Pedro Antunes , O Estado de S.Paulo

18 Abril 2017 | 04h00

“Espero que o show seja bem aceito pelos jovens”, brinca o maestro e arranjador Arthur Verocai. O carioca de 71 anos, cujo primeiro disco, de 1972, foi ignorado e, anos depois, considerado um dos mais belos álbuns de sua época, colocará à prova o seu No Voo do Urubu, trabalho que interrompeu um longo hiato distante da composição autoral. O repertório do álbum, lançado pelo Selo Sesc no ano passado, será exibido no centro de São Paulo, como parte integrante do inédito Red Bull Music Academy Festival, um evento realizado entre 2 e 11 de junho, cujo conteúdo inclui apresentações, workshops, palestras e exposições espalhados por diferentes localidades da cidade. 

Verocai representa a antiga vanguarda, em uma programação musical cujo intuito é dar visibilidade a “mentes transformadoras”, como gosta de dizer Many Ameri, criador e curador do Red Bull Music Academy. Valores dos ingressos de cada atividade, assim como a data delas, será anunciado em breve. O Estado apurou que a apresentação de Verocai será gratuita e realizada no dia 4 de junho, um domingo. 
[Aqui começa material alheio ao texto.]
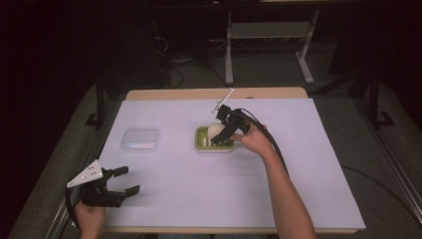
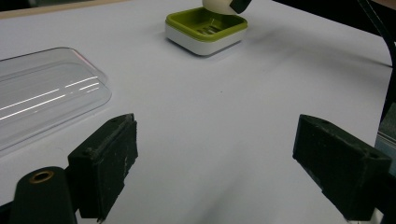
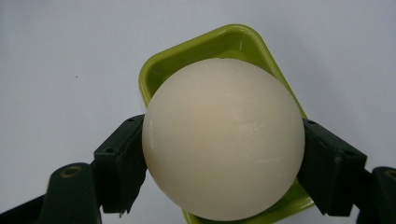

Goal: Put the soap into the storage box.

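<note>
The right hand-held gripper (image 3: pixel 223 158) grasps the cream ball (image 3: pixel 223 140) just above the green dish (image 3: pixel 243 42); setting it down is left, I think. The left hand-held gripper (image 2: pixel 215 172) rests released on the counter (image 1: pixel 298 164).

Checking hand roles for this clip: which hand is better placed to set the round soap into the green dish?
Right. The right tongs already clamp the cream soap directly over the green dish. The left tongs sit open near the table's front edge, far from it.
</note>
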A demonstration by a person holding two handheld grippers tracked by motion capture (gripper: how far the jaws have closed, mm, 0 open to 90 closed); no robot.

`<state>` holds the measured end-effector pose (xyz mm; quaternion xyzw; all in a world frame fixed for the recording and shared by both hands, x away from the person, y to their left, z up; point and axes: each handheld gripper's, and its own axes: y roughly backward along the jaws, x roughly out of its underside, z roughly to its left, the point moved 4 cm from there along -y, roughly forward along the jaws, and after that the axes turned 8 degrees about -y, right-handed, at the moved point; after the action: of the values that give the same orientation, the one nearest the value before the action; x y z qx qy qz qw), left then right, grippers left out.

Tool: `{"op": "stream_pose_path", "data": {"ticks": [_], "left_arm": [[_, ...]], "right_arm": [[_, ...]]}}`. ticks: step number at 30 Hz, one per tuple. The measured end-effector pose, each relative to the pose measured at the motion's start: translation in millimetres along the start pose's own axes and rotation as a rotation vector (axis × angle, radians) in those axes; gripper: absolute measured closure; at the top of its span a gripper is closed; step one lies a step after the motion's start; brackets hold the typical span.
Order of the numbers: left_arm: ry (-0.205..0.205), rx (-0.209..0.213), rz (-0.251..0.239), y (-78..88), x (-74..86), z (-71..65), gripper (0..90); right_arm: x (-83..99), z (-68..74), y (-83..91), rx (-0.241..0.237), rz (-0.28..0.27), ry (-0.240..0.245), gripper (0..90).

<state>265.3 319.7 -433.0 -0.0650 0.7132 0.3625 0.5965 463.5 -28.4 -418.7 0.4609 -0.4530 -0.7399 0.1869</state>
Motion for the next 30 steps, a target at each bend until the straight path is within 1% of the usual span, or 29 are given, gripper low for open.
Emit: {"op": "stream_pose_path", "data": {"ticks": [5, 11, 23, 30], "left_arm": [[0.002, -0.001, 0.001, 0.1, 0.2, -0.1, 13.2], [-0.001, 0.000, 0.001, -0.1, 0.1, 0.1, 13.2], [0.000, -0.001, 0.001, -0.1, 0.2, 0.1, 13.2], [-0.001, 0.000, 0.003, -0.3, 0.2, -0.1, 13.2]], "right_arm": [[0.0, -1.2, -2.9, 0.004, 0.005, -0.010, 23.2], [0.5, -2.1, -5.2, 0.009, 0.011, -0.011, 23.2], [1.2, -2.7, -8.5, 0.006, 0.018, -0.024, 23.2], [1.6, -3.0, -11.1, 0.004, 0.026, -0.019, 23.2]]}}
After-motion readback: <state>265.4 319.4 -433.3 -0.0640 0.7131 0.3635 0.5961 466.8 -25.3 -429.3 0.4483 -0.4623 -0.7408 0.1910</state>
Além de Verocai, integram o festival artistas como Mykki Blanco, ícone do queer rap, Racionais MC’s, maior e mais importante grupo de rap do País. Produtores e criadores de música eletrônica do mundo engrossam o caldo e trazem ao evento intersecções peculiares. 

Serão dez dias com encontros e desencontros (propositais, obviamente). Uma das noites será o chamado Baile, na qual o funk carioca será examinado na sua essência, com a presença da batida de Grandmaster Raphael, sujeito que ajudou a criar as fundações nacionais do gênero, e de Egyptian Lover, nome artístico de Greg Broussard, figura fundamental da cena eletrônica dos anos 1980, cujas batidas podem ser sincronizadas com o gênero ressurgido nos bailes do Rio. Na essência, no centro disso tudo, está o ritmo. 

O desconforto desconcertante criado pela eletrônica da chinesa Pan Daijing, por exemplo, dividirá a noite com o house de graves bastante marcados da DJ Honey Dijon, cujas apresentações são requisitadíssimas no mundo da moda – e são saborosas. Ambas estrelam a noite chamada Zonas Limiares, uma festa com 12 horas de duração, duas pistas de dança e 20 artistas se apresentando, no total. 

Haverá a noite em que vasculham o experimentalismo eletrônico realizado no Brasil entre 1978 e 1992, o resultado do estudo do musicólogo londrino John Gómez, chamada Outro Tempo. Outra atração do festival será o Ruído em Progresso, que fará a união do pós-punk, do black metal e da música experimental. E há ainda o grupo de rap Racionais MC’s, que inicia a celebração dos 30 anos de carreira com uma performance com pegada intimista. 

Diante da programação criada pelo curador local Akin Bicudo, Verocai é modelo a ser seguido. “Não pensamos só em música nova. O que tem de mais quente. Vamos também atrás de pessoas que o público pode não conhecer diretamente, mas ouve artistas que beberam das fontes deles”, diz Ameri. Verocai dá a letra: “Não tenho compromisso com a caretice e em fazer o que todo mundo faz. Gosto de estar livre”.